* [Problem to solve]
Using the records that appear below, write out exactly the lines from the one with "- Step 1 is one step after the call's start" through the one with "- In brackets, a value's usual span", keeping both end lines.

Records contained in a dataset
* * *

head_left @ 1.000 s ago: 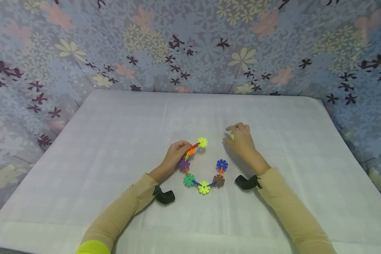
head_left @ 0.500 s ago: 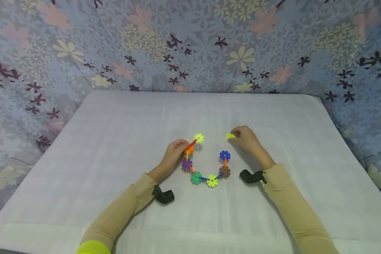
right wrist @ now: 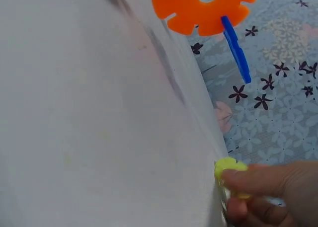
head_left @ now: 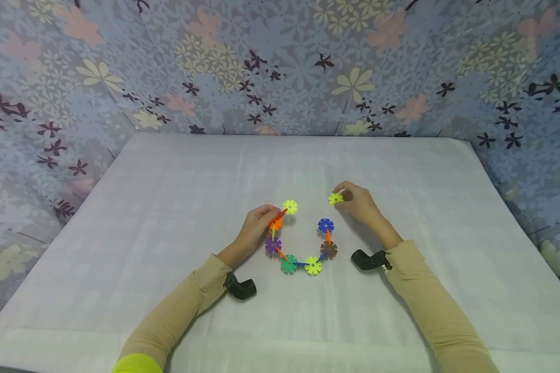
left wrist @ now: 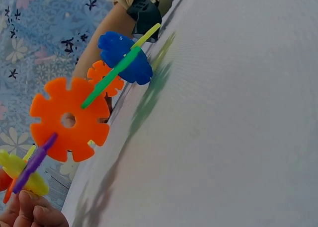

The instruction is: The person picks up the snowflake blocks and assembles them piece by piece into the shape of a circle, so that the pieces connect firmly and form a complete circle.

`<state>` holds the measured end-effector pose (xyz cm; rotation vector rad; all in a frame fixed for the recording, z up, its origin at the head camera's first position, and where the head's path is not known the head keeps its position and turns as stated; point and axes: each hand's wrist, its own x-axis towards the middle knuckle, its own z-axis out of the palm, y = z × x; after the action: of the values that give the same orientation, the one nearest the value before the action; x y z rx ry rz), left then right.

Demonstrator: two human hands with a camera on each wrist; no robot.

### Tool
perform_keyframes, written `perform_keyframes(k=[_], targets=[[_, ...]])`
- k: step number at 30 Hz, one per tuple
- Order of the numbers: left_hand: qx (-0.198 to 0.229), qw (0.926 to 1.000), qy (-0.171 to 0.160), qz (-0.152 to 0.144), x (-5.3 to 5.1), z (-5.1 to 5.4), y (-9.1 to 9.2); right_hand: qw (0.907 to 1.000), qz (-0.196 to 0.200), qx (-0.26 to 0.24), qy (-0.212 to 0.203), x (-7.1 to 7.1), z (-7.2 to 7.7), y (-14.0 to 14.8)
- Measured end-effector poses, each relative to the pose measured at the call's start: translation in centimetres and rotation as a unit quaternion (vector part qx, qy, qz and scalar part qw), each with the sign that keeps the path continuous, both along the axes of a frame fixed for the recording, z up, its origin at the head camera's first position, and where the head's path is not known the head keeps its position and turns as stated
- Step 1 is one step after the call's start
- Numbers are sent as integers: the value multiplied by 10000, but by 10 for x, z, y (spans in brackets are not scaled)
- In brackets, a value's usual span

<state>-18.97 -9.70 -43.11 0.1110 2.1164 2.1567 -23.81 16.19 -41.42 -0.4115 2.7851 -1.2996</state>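
A curved chain of notched plastic discs hangs from my left hand (head_left: 257, 224), which pinches it near an orange disc (head_left: 275, 223). Beyond those fingertips, a yellow disc (head_left: 290, 207) forms one end of the chain. Down the curve come a purple disc (head_left: 273, 245), a green disc (head_left: 289, 264), another yellow disc (head_left: 313, 266) and a brown disc (head_left: 329, 250). The other end is a blue disc (head_left: 325, 226). Between thumb and fingers, my right hand (head_left: 358, 202) pinches a loose yellow disc (head_left: 335, 199), above and right of the blue end and apart from the chain.
A white cloth covers the table (head_left: 168, 176). Behind it hangs a flowered curtain (head_left: 280, 67). Black wrist cameras sit at the left cuff (head_left: 240, 287) and the right cuff (head_left: 368, 260), close to the chain.
The loose yellow disc, mostly hidden by my right hand earlier, now shows at its fingertips. The chain's blue end has risen a little, while my left hand keeps its pinch.
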Motion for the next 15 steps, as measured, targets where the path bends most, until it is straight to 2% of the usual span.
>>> perform_keyframes(k=[3, 6, 10, 15], targets=[[-30, 10000, -33, 8, 0, -1, 0, 9978, 301, -585, -58, 3, 2, -7], [-55, 10000, -24, 24, 0, -1, 0, 9899, 805, -1160, -127, 9, 5, -20], [-29, 9999, 123, -72, 0, -1, 0, 9830, 1232, -1356, 109, 18, 6, -37], [47, 9993, 261, -275, -1, -1, -1, 9809, 1236, -1439, 441, 30, 10, -51]])
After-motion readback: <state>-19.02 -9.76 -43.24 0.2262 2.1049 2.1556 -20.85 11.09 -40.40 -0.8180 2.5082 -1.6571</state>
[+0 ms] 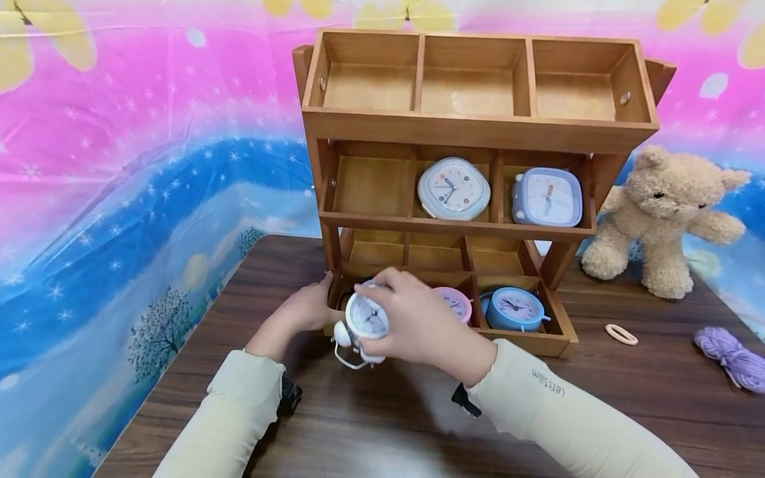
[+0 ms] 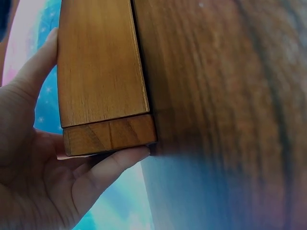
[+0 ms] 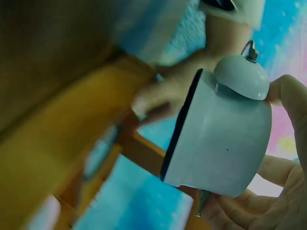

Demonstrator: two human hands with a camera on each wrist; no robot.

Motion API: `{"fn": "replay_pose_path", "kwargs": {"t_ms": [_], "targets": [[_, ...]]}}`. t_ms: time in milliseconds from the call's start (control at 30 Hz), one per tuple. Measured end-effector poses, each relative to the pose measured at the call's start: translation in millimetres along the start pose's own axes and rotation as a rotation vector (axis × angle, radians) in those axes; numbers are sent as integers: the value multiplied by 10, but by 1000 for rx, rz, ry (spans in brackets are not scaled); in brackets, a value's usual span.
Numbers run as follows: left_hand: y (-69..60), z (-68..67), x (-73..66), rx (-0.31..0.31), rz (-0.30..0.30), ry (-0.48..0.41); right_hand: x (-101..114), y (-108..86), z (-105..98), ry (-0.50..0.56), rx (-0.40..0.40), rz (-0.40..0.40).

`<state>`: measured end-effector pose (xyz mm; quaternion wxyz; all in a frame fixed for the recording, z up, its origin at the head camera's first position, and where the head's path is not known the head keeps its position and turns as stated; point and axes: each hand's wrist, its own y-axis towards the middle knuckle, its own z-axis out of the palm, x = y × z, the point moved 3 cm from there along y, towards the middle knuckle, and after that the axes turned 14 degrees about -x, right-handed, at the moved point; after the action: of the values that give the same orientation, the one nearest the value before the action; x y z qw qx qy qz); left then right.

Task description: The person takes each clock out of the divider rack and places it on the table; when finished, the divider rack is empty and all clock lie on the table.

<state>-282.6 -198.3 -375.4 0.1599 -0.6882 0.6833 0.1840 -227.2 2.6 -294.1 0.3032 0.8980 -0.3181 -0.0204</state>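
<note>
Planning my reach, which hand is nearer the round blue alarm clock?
Right. The right hand, holding the white alarm clock, is left of the blue clock; the left hand is farther left, gripping the wooden shelf.

Brown table (image 1: 657, 372) bearing shelf (image 1: 478, 126), teddy bear (image 1: 663, 212), ring (image 1: 619, 340), yarn (image 1: 730, 358)

Left forearm (image 1: 236, 411) enters from 7 o'clock, aimed toward 1; sleeve (image 1: 246, 388) pushed back, wrist bare. Left hand (image 1: 311, 309) low, fingers and thumb spread apart in grip; left wrist view shows palm at 8 o'clock. Right forearm (image 1: 574, 405) enters from 5 o'clock, angled toward 10. Right hand (image 1: 412, 322) at left hand's 3 o'clock, back of hand up, fingers bent in firm hold.
</note>
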Motion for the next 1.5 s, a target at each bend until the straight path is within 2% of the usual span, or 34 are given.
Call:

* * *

* [Response to the task]
- Step 1 is one step after the call's start
- Numbers are sent as integers: the value multiplied by 10000, but by 10 for x, z, y (spans in brackets are not scaled)
- In brackets, a value's usual span

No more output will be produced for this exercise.